| MATERIAL TO PROCESS |

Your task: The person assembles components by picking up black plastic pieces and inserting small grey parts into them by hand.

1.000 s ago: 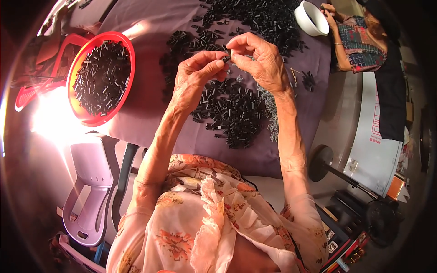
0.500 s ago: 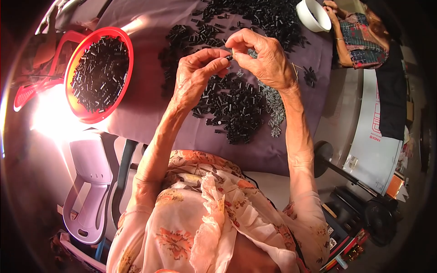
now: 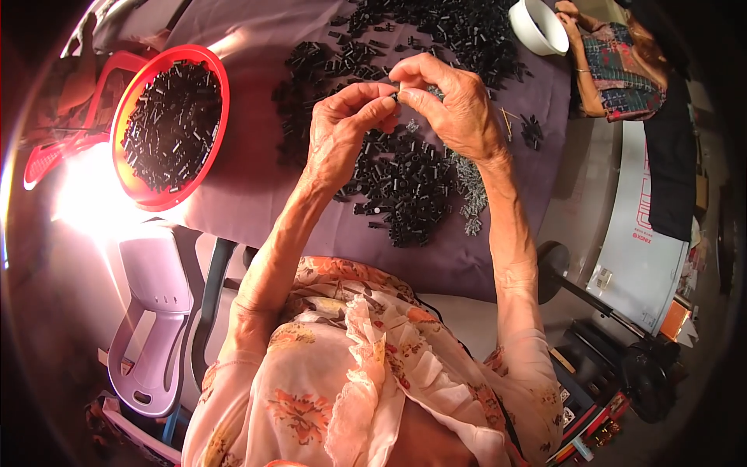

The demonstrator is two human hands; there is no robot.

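Small black piece [image 3: 395, 96] sits near twelve o'clock in the view, pinched in the left hand's [image 3: 338, 128] fingertips; the right hand's [image 3: 455, 105] bent fingers meet it, their grip too small to tell. From there, loose black pieces [image 3: 406, 194] lie at six o'clock, grey pieces [image 3: 471, 194] at five.

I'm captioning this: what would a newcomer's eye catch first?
Probably the red basin of small black pieces at left, beside a white glare. The left hand and right hand meet at a tiny dark piece above the purple cloth. A white bowl stands out at upper right.
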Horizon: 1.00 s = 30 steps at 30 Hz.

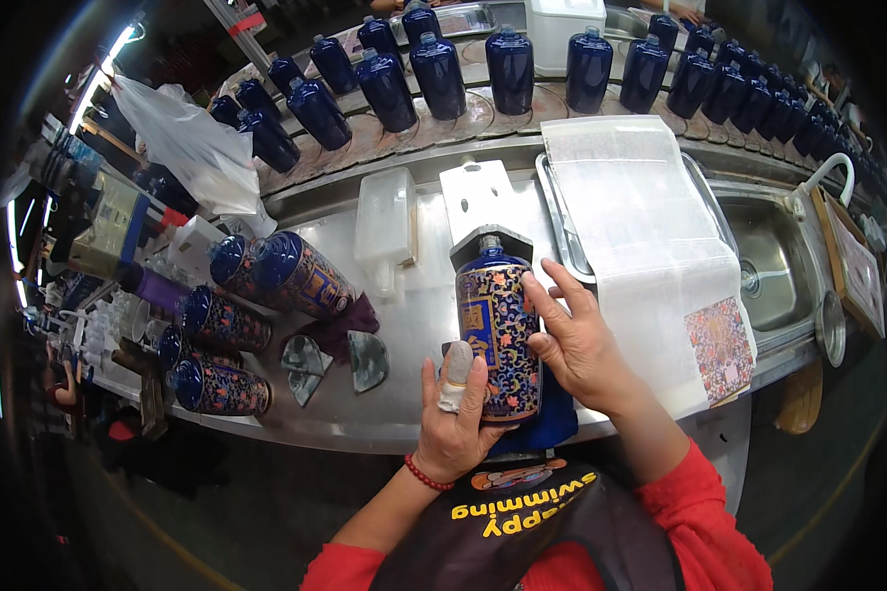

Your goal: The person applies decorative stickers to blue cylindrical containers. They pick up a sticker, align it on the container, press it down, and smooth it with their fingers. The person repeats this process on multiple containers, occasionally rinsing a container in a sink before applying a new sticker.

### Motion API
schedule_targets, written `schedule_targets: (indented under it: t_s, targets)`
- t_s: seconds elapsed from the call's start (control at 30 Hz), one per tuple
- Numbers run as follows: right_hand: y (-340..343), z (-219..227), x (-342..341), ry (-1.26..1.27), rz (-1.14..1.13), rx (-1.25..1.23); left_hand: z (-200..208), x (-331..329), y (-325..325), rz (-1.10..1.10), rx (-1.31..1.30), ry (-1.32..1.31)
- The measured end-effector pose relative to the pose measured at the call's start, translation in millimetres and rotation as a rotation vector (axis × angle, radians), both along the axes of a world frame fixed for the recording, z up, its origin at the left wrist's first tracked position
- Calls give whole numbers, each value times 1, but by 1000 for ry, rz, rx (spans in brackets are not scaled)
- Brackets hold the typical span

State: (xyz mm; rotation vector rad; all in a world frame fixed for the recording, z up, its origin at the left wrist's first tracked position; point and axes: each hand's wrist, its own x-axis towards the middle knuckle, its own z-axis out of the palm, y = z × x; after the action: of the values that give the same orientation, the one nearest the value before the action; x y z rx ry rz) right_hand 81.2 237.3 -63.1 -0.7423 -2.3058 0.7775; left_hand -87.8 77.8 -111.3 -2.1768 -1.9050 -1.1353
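A dark blue bottle (504, 372) with a patterned floral wrap and gold characters lies on its back in front of me, its neck pointing away into a white stand (476, 197) with a grey notched end. My left hand (455, 414) grips the bottle's lower left, its fingers on the front; one finger wears a grey cover and tape. A small dark piece shows beside that finger, too hidden to name. Along the bottle's right side, my right hand (583, 345) rests index finger and thumb on the wrap, its fingers spread. Blue cloth (552, 419) lies beneath the bottle.
Plain blue bottles (439, 77) line a curved conveyor behind. Several wrapped bottles (225, 389) lie at left beside dark stone-like pieces (369, 361) and a clear container (384, 222). At right, white sheets (631, 207) with a patterned label (719, 347) cover a tray beside a sink (764, 303).
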Motion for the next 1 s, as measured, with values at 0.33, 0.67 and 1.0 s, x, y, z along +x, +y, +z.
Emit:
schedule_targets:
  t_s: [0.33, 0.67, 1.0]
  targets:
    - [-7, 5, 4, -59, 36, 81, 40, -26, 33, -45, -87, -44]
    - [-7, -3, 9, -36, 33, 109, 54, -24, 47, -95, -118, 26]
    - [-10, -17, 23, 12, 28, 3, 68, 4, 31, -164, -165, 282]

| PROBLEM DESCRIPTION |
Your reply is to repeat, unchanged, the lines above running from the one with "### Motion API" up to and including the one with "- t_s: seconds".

| SOLUTION FOR THIS TASK |
### Motion API
schedule_targets, written `schedule_targets: (indented under it: t_s, targets)`
- t_s: seconds elapsed from the call's start (control at 30 Hz), one per tuple

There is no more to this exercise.